### [REQUIRED ACTION]
For every line of the records below that holds "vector", add one. Give only the final total.

(Excerpts from a dataset)
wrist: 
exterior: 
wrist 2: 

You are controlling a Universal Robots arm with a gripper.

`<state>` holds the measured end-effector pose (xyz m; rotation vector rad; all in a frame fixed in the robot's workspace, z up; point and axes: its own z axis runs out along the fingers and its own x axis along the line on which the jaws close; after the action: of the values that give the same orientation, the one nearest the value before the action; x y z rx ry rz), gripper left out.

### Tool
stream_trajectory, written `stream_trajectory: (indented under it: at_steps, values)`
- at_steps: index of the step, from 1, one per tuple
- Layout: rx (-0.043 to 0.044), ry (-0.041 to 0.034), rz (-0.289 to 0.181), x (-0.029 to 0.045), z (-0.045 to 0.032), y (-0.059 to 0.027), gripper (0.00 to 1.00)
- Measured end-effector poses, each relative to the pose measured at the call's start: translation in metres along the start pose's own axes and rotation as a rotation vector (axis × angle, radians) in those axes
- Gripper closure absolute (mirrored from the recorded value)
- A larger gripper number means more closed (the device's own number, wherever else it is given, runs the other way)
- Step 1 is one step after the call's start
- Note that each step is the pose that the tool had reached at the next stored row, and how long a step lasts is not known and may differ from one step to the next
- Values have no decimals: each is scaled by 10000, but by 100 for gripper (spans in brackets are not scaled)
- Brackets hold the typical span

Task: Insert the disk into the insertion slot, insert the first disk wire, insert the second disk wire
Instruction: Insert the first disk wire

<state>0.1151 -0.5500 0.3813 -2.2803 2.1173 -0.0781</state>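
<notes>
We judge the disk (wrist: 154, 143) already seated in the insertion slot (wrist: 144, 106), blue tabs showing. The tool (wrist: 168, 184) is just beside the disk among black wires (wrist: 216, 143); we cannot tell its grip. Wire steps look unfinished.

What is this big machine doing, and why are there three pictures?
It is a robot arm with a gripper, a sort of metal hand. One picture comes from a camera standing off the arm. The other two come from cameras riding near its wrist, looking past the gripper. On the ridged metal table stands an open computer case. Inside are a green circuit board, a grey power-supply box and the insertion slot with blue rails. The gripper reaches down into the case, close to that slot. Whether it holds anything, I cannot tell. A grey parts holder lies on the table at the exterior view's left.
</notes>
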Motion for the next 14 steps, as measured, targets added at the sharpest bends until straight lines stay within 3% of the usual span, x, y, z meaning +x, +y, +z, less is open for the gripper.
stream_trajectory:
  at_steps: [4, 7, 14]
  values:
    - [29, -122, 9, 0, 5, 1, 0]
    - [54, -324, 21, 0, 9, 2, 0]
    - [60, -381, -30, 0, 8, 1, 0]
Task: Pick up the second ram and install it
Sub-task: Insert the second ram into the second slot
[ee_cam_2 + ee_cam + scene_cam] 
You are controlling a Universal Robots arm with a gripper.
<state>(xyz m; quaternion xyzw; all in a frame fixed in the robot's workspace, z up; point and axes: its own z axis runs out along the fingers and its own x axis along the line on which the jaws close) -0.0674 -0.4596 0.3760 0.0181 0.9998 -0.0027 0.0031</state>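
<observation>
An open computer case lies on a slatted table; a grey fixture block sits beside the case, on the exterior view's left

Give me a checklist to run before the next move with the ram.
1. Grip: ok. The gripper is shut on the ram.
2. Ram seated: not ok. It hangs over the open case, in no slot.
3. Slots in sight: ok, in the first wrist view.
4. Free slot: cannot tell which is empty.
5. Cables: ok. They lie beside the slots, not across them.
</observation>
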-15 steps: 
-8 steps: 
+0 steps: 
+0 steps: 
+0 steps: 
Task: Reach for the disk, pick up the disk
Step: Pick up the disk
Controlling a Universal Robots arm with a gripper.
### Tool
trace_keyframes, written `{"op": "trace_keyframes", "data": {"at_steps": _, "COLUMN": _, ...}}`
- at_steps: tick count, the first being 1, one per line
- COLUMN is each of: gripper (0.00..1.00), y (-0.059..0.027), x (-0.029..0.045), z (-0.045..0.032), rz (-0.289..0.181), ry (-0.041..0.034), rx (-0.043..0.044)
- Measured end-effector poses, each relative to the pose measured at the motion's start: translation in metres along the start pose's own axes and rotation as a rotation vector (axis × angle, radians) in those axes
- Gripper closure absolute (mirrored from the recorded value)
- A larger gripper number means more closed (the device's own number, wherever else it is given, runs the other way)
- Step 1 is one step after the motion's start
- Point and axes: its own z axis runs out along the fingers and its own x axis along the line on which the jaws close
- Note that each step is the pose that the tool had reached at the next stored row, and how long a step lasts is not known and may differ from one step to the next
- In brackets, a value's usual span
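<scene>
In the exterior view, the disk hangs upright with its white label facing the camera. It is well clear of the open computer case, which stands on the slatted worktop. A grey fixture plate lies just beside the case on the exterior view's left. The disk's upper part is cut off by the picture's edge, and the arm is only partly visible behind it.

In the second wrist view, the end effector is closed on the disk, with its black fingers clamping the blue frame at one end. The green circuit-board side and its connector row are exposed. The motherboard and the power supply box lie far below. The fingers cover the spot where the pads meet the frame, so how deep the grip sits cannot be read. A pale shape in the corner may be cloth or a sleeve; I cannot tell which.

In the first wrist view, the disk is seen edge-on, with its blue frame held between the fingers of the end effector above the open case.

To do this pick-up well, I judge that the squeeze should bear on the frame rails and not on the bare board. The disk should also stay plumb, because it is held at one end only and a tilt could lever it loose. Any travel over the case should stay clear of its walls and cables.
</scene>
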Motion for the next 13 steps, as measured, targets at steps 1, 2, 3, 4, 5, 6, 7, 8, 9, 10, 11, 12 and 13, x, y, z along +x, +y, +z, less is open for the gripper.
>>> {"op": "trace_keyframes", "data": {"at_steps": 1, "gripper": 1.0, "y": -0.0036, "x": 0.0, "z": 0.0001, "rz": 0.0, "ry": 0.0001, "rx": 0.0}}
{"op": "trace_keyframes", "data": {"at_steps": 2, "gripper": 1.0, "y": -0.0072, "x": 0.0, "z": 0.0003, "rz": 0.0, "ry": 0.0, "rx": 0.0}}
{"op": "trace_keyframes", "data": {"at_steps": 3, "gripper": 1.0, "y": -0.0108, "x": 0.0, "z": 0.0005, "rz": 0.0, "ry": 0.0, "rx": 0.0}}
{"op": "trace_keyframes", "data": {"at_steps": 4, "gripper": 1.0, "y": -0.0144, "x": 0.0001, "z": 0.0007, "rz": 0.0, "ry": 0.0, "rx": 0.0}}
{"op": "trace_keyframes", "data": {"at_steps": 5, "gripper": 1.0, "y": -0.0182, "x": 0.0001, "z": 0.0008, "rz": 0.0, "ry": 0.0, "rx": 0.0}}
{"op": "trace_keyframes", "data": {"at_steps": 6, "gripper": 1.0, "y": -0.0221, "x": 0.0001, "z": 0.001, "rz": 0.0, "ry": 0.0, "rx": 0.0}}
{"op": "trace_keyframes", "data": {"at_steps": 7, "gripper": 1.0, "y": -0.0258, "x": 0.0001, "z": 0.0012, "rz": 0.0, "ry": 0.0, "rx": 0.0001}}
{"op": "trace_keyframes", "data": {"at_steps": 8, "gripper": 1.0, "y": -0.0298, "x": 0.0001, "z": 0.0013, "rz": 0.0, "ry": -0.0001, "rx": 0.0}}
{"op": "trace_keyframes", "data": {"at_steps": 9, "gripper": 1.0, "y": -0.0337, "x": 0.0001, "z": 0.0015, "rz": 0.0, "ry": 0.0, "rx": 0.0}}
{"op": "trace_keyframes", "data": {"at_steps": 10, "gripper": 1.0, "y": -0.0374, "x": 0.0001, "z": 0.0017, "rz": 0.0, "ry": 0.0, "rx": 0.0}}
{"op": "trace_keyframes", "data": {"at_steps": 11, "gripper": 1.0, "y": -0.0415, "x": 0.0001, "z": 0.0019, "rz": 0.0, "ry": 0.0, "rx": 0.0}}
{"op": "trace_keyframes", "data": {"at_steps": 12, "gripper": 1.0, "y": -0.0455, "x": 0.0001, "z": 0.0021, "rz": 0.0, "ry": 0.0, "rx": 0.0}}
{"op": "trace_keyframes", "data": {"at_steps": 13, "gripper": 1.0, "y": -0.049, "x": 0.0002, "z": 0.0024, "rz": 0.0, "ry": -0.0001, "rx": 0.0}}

### [FINISHED EXERCISE]
3